Mr. Maurice Fogel, mind reader, appearing at a Leeds theatre, after a mock seance at the house, told Mrs. Haithwaite that the poltergeist theory was “bunk.”

Yorkshire Evening Post, 20th October 1949.

 

C.I.D. ‘exorcise’ poltergeist.

 Leeds C.I.D. yesterday “exorcised” the poltergeist at No. 11, Ash-grove, Leeds. After spending many hours in the house where it had been reported that bottles flew through the air, paint pots were overturned, electric lights had dropped from their sockets, and strange voices were heard, they came to the conclusion that there is no ghost.

During yesterday a clergyman called upon Mrs. J. Haithwaite, the occupier of the house, complete with vestments ready to perform a service of exorcism, but Mrs. Haithwaite was herself convinced that the unusual happenings in her house had been caused by human agency.

On the previous night Mr. Maurice Fogel, the mind reader, had carried out a seance in the attic of the house in the presence of members of the local Psychic Society and declared that the poltergeist was bunkum. He even offered £5,000 to anybody who could prove otherwise.

Bradford Observer, 21st October 1949.

 

Leeds ‘ghost’ laid by police.

The “ghost” of Ash Grove, Hyde Park, Leeds, was decisively laid yesterday – by the police.
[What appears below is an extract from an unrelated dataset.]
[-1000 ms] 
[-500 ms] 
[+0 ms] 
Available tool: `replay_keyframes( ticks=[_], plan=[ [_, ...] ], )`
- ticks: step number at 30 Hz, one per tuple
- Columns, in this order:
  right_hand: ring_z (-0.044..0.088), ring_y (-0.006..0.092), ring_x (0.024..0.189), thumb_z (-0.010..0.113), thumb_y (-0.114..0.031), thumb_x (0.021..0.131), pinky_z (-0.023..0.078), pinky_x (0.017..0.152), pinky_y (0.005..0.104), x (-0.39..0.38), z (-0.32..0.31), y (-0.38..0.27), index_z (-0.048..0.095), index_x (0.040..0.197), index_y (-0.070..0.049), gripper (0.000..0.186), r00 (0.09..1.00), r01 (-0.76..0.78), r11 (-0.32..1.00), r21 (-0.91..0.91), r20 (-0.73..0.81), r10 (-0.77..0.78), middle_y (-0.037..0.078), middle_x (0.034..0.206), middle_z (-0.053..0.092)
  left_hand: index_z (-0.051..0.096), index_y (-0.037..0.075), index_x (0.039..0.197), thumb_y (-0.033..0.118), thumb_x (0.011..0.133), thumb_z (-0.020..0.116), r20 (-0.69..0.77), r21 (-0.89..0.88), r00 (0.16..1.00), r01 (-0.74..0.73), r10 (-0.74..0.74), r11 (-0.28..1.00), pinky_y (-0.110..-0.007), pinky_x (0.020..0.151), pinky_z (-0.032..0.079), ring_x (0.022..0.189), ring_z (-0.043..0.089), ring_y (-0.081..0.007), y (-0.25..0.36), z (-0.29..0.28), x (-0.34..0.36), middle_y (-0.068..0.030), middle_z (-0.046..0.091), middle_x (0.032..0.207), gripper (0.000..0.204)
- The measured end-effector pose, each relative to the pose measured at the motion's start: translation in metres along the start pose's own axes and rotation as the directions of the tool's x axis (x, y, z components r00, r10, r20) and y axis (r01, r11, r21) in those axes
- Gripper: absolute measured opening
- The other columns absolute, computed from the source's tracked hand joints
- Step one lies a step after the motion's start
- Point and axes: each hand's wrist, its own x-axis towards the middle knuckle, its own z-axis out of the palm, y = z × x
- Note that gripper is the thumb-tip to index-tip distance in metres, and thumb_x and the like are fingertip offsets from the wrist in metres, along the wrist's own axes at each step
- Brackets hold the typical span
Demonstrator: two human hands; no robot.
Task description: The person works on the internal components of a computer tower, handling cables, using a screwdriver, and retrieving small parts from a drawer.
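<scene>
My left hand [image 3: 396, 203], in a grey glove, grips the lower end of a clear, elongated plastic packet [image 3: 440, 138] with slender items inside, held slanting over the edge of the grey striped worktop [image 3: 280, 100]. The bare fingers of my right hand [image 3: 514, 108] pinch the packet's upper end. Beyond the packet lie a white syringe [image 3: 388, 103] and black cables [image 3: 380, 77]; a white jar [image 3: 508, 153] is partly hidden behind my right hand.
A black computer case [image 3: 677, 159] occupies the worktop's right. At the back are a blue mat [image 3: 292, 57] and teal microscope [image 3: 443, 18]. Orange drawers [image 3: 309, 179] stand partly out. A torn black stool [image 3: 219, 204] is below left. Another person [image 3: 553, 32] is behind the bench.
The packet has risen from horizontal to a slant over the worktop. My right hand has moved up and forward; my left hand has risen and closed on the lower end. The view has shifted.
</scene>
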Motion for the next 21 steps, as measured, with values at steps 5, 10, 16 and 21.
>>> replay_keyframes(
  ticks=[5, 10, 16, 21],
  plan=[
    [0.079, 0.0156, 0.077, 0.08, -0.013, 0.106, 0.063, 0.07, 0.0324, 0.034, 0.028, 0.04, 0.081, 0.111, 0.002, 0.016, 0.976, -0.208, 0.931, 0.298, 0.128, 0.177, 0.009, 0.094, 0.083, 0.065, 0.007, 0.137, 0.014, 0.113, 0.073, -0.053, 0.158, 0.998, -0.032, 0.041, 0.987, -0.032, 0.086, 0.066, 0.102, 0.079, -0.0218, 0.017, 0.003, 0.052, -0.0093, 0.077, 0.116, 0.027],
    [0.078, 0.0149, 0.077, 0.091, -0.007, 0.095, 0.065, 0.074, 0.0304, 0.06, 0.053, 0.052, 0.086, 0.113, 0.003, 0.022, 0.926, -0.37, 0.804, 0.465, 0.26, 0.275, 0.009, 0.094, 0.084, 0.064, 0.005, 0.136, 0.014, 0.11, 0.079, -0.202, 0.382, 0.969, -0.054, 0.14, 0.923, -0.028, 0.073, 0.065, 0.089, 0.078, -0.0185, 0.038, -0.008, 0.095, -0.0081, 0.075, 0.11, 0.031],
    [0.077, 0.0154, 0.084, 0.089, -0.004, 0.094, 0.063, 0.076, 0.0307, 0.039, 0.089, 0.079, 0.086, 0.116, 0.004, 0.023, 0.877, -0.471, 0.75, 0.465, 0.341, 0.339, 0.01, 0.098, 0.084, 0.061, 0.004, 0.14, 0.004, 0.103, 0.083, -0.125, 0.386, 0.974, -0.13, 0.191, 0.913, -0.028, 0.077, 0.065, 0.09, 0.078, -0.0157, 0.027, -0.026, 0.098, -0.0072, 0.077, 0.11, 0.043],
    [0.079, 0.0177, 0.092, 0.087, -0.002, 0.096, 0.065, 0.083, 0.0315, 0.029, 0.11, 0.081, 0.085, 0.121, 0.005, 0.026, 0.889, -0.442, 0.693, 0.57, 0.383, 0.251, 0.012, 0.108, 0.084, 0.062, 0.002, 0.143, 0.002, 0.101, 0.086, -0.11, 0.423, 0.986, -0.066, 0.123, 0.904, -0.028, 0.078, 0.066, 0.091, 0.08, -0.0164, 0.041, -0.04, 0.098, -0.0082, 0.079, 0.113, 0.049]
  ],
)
That is the view of Superintendent T. Bowman, head of Leeds C.I.C. Yesterday police officers spent three hours at the house of Mr. and Mrs. J. Haithwaite, who had complained of happenings such as are traditionally attributed to poltergeists. Bottles, tins and other solid objects had flown through the air, it was said, without apparent human help. The police yesterday did some bottle throwing themselves in an effort to reconstruct the occurrences.

Last night Superintendent Bowman told “The Yorkshire Post”: “The matter has been fully investigated. There is no ghost. I am quite satisfied with the explanation we have arrived at for the happenings in the house.” He would not say who was thought to be responsible.

Mrs. Haithwaite also said that she was convinced that the movement of tins, plant pots, electric lamps and other objects, which had forced her and her husband to leave the house and sleep with friends, was caused by human agency.

Yorkshire Post and Leeds Intelligencer, 21st October 1949.